J’en avais déjà parlé à l’époque, mais lorsque la caméra est au-dessus de vous et lorsque vous voyez votre personnage sous cet angle, vous avez l’impression qu’il y a quelqu’un au-dessus de vous. Si vous voulez faire comprendre qu’un endroit est si haut que vous en avez le vertige, vous changez légèrement l’angle de la caméra en fonction de la hauteur à laquelle est le personnage et, lorsque celui-ci atteint le sommet, vous déplacez la caméra encore plus haut et vous forcez le joueur à regarder vers le bas.

Iwata :

Vous avez donc intégré des techniques de tournage de ce genre.

Miyamoto :

C’est bien ça. Une utilisation intelligente des transitions peut mettre en valeur un chasseur et son pilote. C’est ce que nous avons fait dans Star Fox, mais je crois que c’est dans Ocarina of Time que nous avons vraiment pensé que ces mouvements de caméra pouvaient devenir une véritable technique de production.

Iwata :

J’ai l’impression que le jeu dans sa totalité fait la part belle à vos trouvailles.

Iwata Asks
Miyamoto :

Oui. C’est justement ainsi parce que c’est un premier jeu.

Iwata :

Eh bien, je crois avoir commencé à comprendre petit à petit ce qui rend Ocarina of Time si spécial. Bien entendu, la version Nintendo 3DS d’Ocarina of Time regorge de choses intéressantes qui n’étaient pas dans la version Nintendo 64, mais nous attendrons la sortie pour en parler.

Miyamoto :

Tout à fait. (rires)

Iwata :

J’espère que vous me raconterez beaucoup de choses. Tout de même, dire que cela fait déjà treize ans...

Miyamoto :

Je sais bien. Mon enfant était en fin d’école primaire... Oh, c’est vrai. J’ai un souvenir très précis de cette époque ; ma femme voyait notre enfant jouer à Ocarina of Time. Elle avait dit : « En le regardant, je trouve ça joli, mais je n’ai pas envie d’essayer. » Je m’étais dit : « Il faut faire quelque chose » (rires)

Iwata :

Oui, je m’en souviens. (rires)

Miyamoto :

C’est vrai. Elle n’avait jamais vraiment prêté attention aux jeux avant et voilà qu’elle s’y intéressait enfin.

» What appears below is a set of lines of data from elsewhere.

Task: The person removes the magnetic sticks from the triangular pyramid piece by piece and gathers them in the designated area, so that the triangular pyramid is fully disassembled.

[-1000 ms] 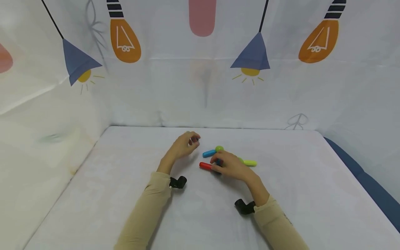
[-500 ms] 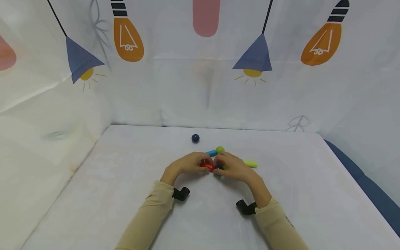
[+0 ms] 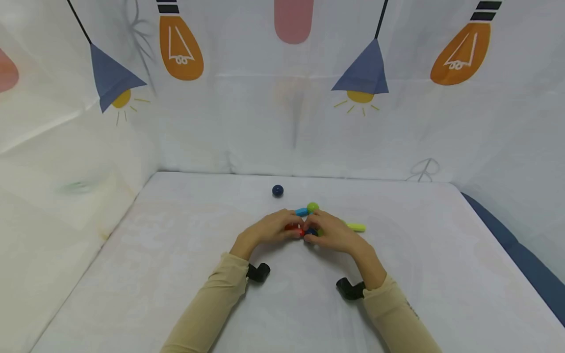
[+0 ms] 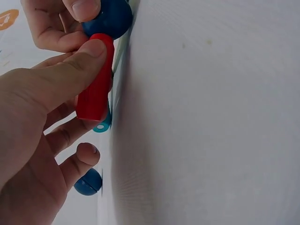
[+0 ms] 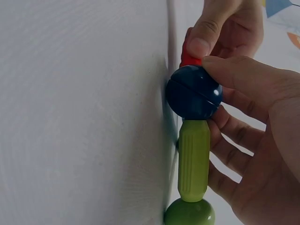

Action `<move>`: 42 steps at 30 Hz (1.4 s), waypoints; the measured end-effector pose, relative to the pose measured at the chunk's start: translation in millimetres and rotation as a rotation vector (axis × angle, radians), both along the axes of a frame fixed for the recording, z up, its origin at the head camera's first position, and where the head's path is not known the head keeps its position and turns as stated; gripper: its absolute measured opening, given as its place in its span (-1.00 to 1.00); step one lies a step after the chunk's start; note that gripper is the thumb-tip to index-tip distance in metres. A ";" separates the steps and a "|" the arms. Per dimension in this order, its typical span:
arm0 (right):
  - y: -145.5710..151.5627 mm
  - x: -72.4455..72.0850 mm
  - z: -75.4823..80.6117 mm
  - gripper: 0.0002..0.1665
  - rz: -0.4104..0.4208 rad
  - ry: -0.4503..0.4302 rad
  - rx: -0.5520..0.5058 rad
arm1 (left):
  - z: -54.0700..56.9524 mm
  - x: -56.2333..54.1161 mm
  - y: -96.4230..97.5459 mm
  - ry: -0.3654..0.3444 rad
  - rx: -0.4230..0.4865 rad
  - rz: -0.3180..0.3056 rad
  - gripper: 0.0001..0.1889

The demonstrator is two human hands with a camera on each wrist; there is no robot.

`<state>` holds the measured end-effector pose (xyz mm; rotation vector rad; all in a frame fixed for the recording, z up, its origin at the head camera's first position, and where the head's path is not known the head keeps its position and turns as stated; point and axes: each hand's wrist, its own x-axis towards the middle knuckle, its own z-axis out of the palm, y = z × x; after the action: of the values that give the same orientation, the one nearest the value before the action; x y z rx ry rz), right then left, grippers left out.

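My left hand point(image 3: 271, 228) pinches a red toy rod point(image 4: 96, 91) between thumb and fingers. One end of that rod meets a dark blue ball point(image 5: 193, 93), which my right hand point(image 3: 333, 233) grips from the side. On the ball's other side a green ridged rod point(image 5: 193, 159) is joined to it, with a green ball point(image 5: 190, 214) at its far end. The two hands face each other, fingertips close together, low over the table. In the head view, fingers hide most of the red rod.
A loose dark blue ball point(image 3: 277, 190) lies near the table's back edge. Just behind the hands are a light blue rod point(image 3: 302, 212) and a lime-green ball point(image 3: 313, 207). A yellow-green rod point(image 3: 356, 227) shows right of the right hand. A white printed sheet stands behind the table point(image 3: 282, 314).
My left hand has left the loose dark blue ball at the back, come forward and right, and taken hold of the red rod. The right hand stays at its blue ball.
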<state>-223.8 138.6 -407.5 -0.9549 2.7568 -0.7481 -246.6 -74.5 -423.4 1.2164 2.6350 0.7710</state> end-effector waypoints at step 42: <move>7.6 3.0 10.8 -0.82 0.052 -0.135 -0.001 | -8.4 -21.4 -74.3 0.027 0.044 0.491 -0.81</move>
<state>-220.9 146.1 -396.7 -0.9356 2.6068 -0.7751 -268.0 -148.9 -431.8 0.5842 2.9896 0.8844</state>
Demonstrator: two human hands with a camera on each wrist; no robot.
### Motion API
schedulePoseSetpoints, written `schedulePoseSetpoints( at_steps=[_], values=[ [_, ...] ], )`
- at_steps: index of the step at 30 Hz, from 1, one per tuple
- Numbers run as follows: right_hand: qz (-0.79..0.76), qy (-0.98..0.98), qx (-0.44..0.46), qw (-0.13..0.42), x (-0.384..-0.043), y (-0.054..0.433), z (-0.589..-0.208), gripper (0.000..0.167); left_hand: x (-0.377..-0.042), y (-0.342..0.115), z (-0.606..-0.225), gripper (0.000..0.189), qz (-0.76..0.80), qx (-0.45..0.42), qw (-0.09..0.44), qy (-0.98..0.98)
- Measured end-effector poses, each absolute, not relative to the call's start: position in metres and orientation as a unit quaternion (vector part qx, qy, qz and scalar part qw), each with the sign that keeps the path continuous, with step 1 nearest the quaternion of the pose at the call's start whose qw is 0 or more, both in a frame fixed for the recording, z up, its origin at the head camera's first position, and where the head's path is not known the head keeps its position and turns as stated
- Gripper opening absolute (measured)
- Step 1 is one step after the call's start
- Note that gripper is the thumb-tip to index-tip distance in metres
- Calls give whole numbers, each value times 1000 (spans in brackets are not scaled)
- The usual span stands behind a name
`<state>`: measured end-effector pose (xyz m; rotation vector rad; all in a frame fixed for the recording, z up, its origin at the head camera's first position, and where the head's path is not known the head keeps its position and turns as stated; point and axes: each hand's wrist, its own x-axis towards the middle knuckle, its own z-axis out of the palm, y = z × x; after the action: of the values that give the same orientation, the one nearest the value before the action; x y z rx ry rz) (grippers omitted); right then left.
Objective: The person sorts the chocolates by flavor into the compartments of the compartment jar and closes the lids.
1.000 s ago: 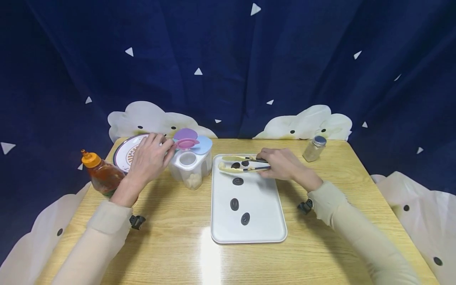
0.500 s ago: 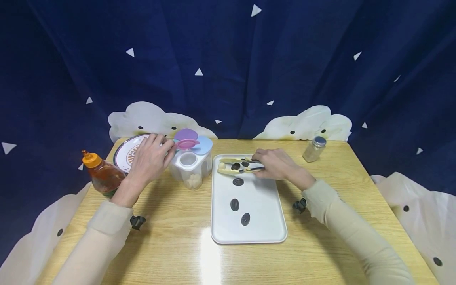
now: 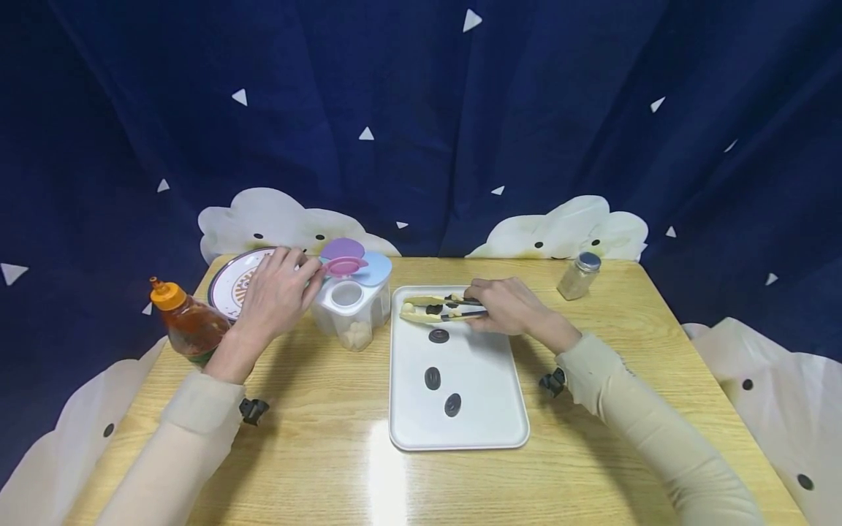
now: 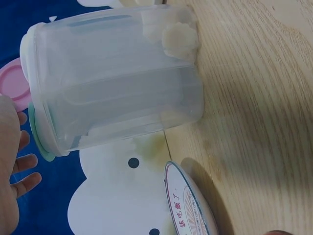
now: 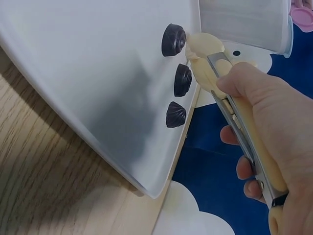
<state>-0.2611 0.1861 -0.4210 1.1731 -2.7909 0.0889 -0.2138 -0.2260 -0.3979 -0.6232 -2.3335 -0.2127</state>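
Observation:
My left hand pinches the pink flip lid of a clear storage container, with thumb and forefinger at its edge. The lid stands raised above a round opening; pale lumps lie at the container's bottom. My right hand grips cream-tipped metal tongs over the far end of a white tray. A pale rounded lump shows between the tong tips. Dark chocolate-like pieces sit on the tray near the tongs, with several others nearer the person.
Left of the container lie a patterned plate, partly hidden by my hand, and a red sauce bottle with an orange cap. A small metal-capped jar stands at the back right. A dark blue curtain hangs behind the table.
My right hand and the tongs have shifted slightly left along the tray's far end, and the pale lump shows between the tips. The left hand and the lid have stayed put.

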Motion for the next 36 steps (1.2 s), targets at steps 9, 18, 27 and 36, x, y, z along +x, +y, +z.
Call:
schedulePoseSetpoints(
  at_steps=[9, 18, 27, 36],
  values=[
    [32, -918, 388, 70, -256, 194, -426, 40, -215, -226, -398, 19, -82, -240, 355, -900],
    [36, -909, 397, 124, -239, 209, -417, 41, -215, -225, -398, 18, -83, -240, 354, -900],
    [64, -901, 401, 153, -221, 223, -394, 42, -214, -225, -398, 17, -84, -240, 351, -901],
    [74, -891, 401, 198, -208, 227, -366, 44, -214, -225, -397, 18, -81, -239, 351, -902]
  ],
)
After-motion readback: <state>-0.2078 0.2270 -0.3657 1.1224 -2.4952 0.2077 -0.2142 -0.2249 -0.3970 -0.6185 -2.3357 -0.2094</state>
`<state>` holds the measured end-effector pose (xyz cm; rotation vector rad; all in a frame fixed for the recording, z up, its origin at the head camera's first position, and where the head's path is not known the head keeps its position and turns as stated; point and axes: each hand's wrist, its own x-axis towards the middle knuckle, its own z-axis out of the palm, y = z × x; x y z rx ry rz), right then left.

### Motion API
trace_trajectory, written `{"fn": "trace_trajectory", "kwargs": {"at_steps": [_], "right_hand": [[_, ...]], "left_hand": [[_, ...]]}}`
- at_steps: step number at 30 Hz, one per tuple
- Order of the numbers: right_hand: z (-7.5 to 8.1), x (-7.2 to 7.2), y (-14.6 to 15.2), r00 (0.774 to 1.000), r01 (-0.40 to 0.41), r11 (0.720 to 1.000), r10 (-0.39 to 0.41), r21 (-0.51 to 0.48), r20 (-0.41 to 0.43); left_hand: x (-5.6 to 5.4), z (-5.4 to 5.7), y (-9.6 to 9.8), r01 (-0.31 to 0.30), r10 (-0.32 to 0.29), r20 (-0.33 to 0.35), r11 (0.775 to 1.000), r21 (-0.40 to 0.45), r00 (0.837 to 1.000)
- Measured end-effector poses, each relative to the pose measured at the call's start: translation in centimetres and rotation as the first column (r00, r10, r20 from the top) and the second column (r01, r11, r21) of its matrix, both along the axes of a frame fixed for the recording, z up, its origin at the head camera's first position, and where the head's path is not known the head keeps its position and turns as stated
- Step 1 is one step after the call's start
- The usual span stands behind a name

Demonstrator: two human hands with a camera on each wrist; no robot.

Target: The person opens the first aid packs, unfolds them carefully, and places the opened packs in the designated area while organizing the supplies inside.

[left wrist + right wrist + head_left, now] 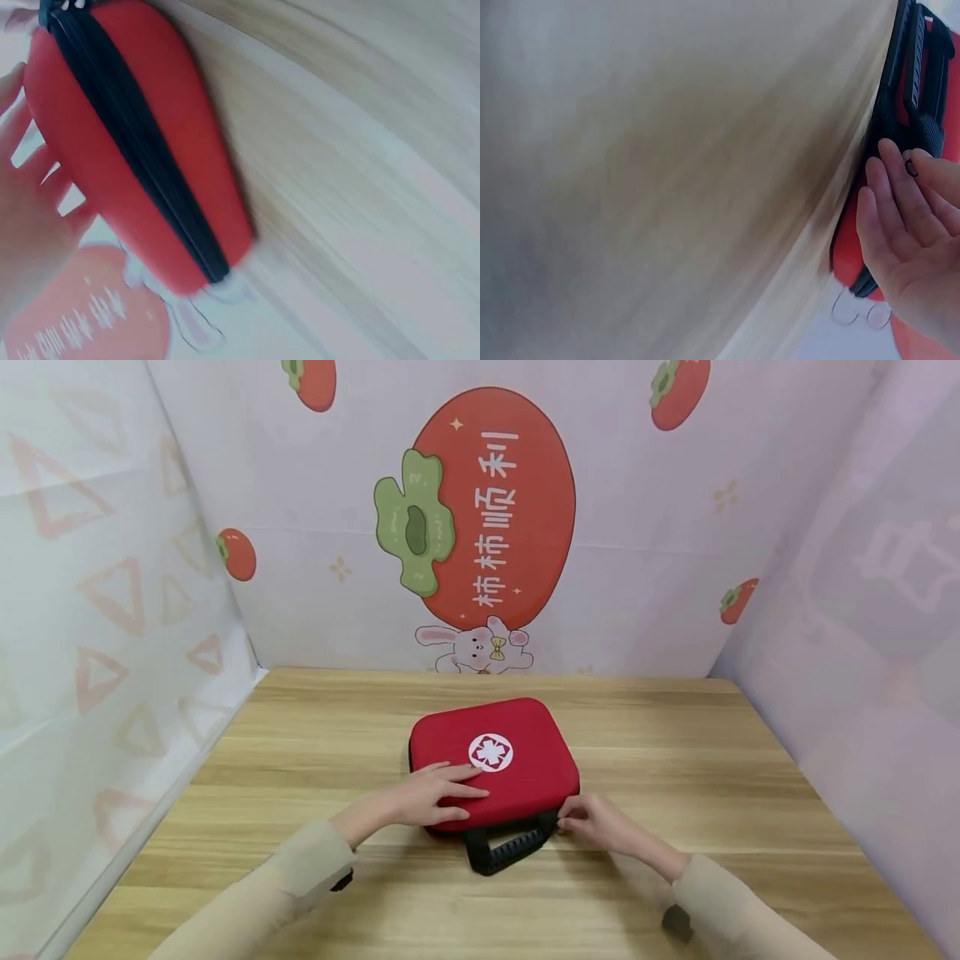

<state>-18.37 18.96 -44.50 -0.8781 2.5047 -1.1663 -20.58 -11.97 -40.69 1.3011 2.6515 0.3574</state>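
Note:
A red zip-up first-aid case [525, 727] with a white round emblem lies flat on the table, a little skewed. Its black carry handle [516, 850] points toward me. My left hand [423, 797] rests on the lid's left part with fingers spread. At the handle's right end, my right hand [600, 824] pinches a small dark zipper pull [910, 168] between thumb and index finger. Along the case's left side, the black zipper band [142, 154] looks closed in the left wrist view. The zipper's far side is hidden.
The case and both hands are on a wood-grain table [300, 752]. Printed cloth walls stand around it, the back one [637, 610] showing persimmons and a rabbit. A dark object [677, 923] shows under the right sleeve.

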Motion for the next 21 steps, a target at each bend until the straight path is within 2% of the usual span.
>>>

C’est un peu comme si un client s’était présenté à l’entrée d’un magasin avant de faire demi-tour et de rentrer chez lui.

Iwata :

C’est peut-être suite à cet incident que vous avez décidé de « développer la base des joueurs ».

Miyamoto :

Peut-être. (rires) Je me suis dit : « Non ! J’étais si près ! » C’est là que tout a commencé.

Iwata :

C’était une bonne histoire pour conclure notre interview. (rires) Merci beaucoup de nous avoir consacré de votre temps.

Miyamoto :

Merci.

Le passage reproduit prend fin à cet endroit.